Providing Fallback Values

When terminal size can't be determined (like in non-terminal environments), you can specify fallback dimensions. This prevents default (80, 24) values.

fallback_size.py
import os

# Custom fallback dimensions
fallback_size = os.terminal_size((120, 30))

# Get size with fallback
size = os.get_terminal_size(fallback_size)

print(f"Using dimensions: {size.columns}x{size.lines}")

# Alternative tuple fallback
size = os.get_terminal_size((100, 20))
print(f"Alternative fallback: {size.columns}x{size.lines}")

The first approach uses os.terminal_size for the fallback. The second uses a simple tuple, which gets converted automatically.

Fallbacks are useful when running in IDEs or redirected output where terminal size detection fails.

Dynamic Text Wrapping

Using terminal width, we can implement dynamic text wrapping that adapts to the current terminal size. This creates better formatted output.

text_wrapping.py
import os
import textwrap

def print_wrapped(text):
    width = os.get_terminal_size().columns - 4  # Account for margins
    wrapper = textwrap.TextWrapper(width=width)
    print("\n".join(wrapper.wrap(text)))

long_text = ("This is a long paragraph that needs to be wrapped "
            "according to the current terminal width. The text will "
            "automatically adjust to fit within the available space.")

print_wrapped(long_text)

This calculates available width by subtracting margins from terminal width. The textwrap module then handles the line breaking at word boundaries.

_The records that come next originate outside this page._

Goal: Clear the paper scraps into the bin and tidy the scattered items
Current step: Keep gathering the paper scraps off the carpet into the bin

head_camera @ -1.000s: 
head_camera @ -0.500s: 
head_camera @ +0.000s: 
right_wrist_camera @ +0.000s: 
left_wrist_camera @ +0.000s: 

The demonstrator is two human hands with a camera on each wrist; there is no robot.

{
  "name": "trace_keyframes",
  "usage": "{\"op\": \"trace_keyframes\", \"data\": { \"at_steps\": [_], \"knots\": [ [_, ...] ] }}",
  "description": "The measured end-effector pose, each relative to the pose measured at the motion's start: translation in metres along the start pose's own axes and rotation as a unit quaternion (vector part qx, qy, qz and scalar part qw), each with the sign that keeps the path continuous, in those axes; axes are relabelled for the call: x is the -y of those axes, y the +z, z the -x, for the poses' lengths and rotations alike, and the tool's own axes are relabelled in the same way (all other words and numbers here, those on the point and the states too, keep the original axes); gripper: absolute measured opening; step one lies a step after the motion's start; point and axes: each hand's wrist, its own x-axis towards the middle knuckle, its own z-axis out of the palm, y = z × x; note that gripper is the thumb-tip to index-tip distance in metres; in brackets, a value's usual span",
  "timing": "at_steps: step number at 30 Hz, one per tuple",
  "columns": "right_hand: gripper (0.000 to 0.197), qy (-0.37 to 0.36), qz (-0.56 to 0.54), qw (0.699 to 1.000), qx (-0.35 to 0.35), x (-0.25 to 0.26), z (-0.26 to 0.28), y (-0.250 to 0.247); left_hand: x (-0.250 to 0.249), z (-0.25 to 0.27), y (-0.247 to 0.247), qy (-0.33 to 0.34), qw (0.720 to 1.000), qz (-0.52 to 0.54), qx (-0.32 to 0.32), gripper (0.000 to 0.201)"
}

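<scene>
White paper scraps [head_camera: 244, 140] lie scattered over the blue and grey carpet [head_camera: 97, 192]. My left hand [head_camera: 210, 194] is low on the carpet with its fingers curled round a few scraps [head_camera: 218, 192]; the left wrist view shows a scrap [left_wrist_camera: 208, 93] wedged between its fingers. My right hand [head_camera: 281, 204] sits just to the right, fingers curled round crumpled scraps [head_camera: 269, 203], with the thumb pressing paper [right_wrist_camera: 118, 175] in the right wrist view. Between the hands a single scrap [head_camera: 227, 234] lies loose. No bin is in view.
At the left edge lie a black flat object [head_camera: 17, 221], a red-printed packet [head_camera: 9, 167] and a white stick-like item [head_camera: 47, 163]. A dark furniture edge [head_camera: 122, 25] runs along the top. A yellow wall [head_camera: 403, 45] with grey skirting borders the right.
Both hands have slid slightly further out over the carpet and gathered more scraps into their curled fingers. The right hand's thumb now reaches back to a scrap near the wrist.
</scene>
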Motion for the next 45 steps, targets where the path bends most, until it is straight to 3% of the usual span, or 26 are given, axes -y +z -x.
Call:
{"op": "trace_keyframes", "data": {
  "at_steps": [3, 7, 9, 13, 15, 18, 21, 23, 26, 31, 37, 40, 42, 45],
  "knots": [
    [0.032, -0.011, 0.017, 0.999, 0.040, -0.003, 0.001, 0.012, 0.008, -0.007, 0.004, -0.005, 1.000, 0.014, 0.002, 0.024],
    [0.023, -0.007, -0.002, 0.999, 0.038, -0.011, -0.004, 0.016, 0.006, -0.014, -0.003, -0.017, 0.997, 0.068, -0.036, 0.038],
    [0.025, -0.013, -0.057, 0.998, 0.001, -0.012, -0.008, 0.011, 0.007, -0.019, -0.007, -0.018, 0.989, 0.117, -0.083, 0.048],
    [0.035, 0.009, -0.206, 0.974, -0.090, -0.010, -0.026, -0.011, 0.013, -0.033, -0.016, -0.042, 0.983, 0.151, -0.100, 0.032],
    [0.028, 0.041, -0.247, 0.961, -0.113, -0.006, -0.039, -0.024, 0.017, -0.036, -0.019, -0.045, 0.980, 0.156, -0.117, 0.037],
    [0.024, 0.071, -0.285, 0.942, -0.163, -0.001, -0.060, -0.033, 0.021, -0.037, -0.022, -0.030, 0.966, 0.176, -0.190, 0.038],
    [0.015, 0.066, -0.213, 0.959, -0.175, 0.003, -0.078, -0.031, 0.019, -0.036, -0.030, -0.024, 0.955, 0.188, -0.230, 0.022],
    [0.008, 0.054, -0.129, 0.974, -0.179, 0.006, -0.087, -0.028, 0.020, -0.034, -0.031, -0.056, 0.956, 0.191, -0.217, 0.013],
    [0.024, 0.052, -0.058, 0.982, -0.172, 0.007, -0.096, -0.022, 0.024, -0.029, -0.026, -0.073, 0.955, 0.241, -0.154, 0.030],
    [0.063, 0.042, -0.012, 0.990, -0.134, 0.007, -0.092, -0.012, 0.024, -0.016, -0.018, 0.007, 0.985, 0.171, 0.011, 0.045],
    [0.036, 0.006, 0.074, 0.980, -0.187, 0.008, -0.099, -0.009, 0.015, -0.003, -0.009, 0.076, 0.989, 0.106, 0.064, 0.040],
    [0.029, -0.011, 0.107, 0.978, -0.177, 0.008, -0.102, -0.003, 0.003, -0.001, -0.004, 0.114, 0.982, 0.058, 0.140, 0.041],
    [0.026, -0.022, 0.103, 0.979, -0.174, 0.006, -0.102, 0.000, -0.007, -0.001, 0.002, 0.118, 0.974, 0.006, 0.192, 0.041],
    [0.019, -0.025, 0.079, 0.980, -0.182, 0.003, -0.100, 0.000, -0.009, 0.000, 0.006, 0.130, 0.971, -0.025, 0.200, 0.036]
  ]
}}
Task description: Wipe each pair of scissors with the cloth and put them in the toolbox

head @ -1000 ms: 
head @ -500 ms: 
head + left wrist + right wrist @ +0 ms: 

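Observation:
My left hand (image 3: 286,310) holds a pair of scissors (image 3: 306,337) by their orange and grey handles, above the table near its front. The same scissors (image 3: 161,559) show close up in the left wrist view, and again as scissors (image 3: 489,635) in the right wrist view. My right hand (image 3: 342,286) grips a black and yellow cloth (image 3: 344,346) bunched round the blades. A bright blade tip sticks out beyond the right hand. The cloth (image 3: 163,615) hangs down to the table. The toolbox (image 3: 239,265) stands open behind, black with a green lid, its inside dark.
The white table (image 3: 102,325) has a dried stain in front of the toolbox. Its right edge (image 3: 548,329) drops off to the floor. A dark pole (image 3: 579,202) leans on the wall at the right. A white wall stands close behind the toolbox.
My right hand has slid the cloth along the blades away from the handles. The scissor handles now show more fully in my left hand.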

Resizing the terminal and rerunning will produce different wrapping behavior.

Progress Bar Width Adjustment

Terminal width is crucial for progress bars. This example shows a dynamic progress bar that fills available width.

progress_bar.py
import os
import time

def show_progress(iteration, total):
    width = os.get_terminal_size().columns - 10
    progress = int(width * iteration / total)
    bar = "[" + "#" * progress + " " * (width - progress) + "]"
    print(f"\r{bar} {iteration}/{total}", end="", flush=True)

# Simulate progress
for i in range(1, 101):
    show_progress(i, 100)
    time.sleep(0.05)
print()  # Newline after completion

The progress bar uses nearly full terminal width, reserving space for the counter. It updates in-place using carriage return.

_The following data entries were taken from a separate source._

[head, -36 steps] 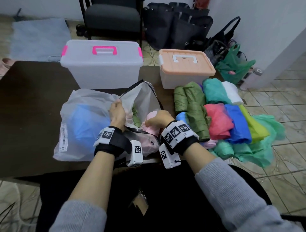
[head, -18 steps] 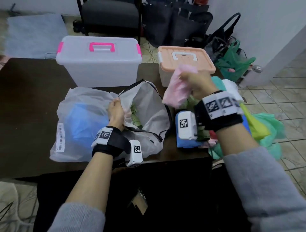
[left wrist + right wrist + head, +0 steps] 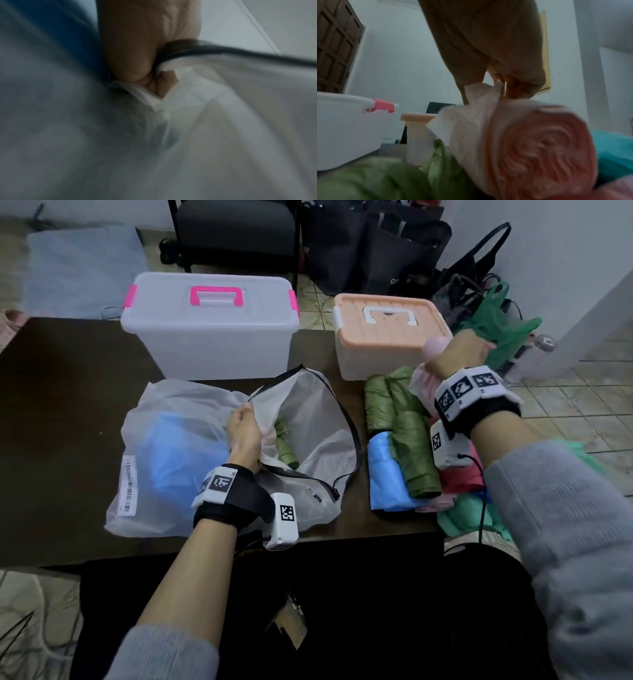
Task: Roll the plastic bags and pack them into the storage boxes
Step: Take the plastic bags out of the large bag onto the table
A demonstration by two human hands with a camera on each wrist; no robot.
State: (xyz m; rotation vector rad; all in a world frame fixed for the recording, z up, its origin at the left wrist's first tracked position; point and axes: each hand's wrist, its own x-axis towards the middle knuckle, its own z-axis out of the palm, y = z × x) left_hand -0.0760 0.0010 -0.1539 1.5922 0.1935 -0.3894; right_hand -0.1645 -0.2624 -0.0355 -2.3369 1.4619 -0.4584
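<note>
My left hand (image 3: 244,429) (image 3: 147,59) grips the rim of a translucent zip pouch (image 3: 308,419) (image 3: 223,121) and holds its mouth up; a green rolled bag (image 3: 285,446) lies inside. My right hand (image 3: 455,354) (image 3: 496,65) pinches a pink rolled bag (image 3: 422,378) (image 3: 530,142) by its loose end, over the pile of rolled bags (image 3: 404,446) at the table's right. Behind stand two lidded storage boxes: a clear box with pink handle (image 3: 212,326) (image 3: 347,128) and a box with a peach lid (image 3: 387,337) (image 3: 418,129).
A clear plastic bag with blue contents (image 3: 171,453) lies left of the pouch on the dark table (image 3: 61,392). Beyond the table are a chair (image 3: 233,220) and black bags (image 3: 373,241). A green bag (image 3: 500,326) sits on the tiled floor at right.
My right hand drew the pink rolled bag out of the pouch, lifted it and carried it right, now lowering it over the pile. The left hand kept its grip on the pouch.
</note>
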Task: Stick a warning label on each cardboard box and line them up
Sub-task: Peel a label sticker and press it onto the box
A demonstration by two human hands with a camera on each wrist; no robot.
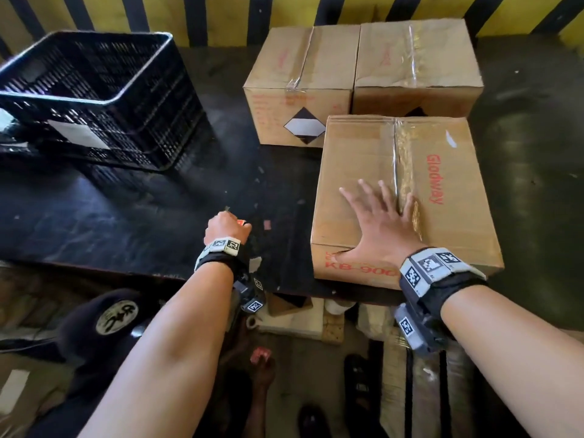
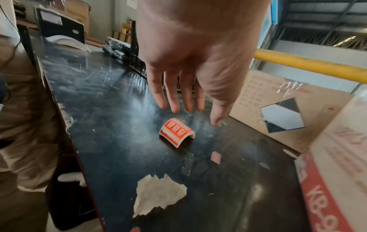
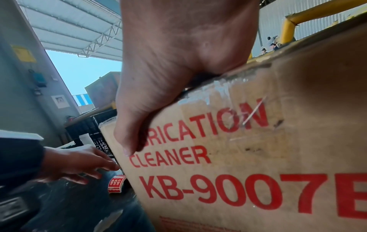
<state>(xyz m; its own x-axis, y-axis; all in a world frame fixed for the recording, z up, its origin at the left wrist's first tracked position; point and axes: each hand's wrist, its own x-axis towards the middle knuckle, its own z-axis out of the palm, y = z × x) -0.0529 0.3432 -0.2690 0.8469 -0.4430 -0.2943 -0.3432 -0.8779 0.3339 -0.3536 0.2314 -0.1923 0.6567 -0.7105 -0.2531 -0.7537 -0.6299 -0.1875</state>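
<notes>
Right hand (image 1: 382, 229) lies flat on the nearest cardboard box (image 1: 442, 172), lower right of frame, fingers spread, thumb over its front edge. Left hand (image 2: 190, 66), fingers straight and holding nothing, hovers over the curled red label strip (image 2: 176, 132) on the bench (image 2: 111, 119), centre frame.

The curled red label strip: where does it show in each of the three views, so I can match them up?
Head: red label strip barely peeks out past the left hand, left of the near box.
Left wrist: picture centre, lying curled on the dark table, just below the fingertips.
Right wrist: low, left of centre, beside the box's corner.
Shared landmark: the box's red KB-900 print.
</notes>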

The bar width automatically adjusts when terminal is resized during execution.

Table Column Sizing

Terminal width helps create properly sized tables. This example distributes columns proportionally based on content and available width.

table_columns.py
import os

data = [
    ["ID", "Name", "Description", "Value"],
    [1, "Item A", "First sample item", 42.5],
    [2, "Item B", "Second item with longer description", 127.3],
    [3, "Item C", "Short", 8.99]
]

def print_table(rows):
    term_width = os.get_terminal_size().columns
    col_widths = [
        max(len(str(row[i])) for row in rows)
        for i in range(len(rows[0]))
    ]
    
    # Adjust for terminal width
    total_needed = sum(col_widths) + 3 * (len(col_widths) - 1)
    if total_needed > term_width:
        scale = term_width / total_needed
        col_widths = [int(w * scale) for w in col_widths]
    
    # Print rows
    for row in rows:
        print("  ".join(str(cell).ljust(width) 
              for cell, width in zip(row, col_widths))

print_table(data)

This calculates initial column widths based on content, then scales down if needed to fit terminal width. Each cell is left-justified in its column.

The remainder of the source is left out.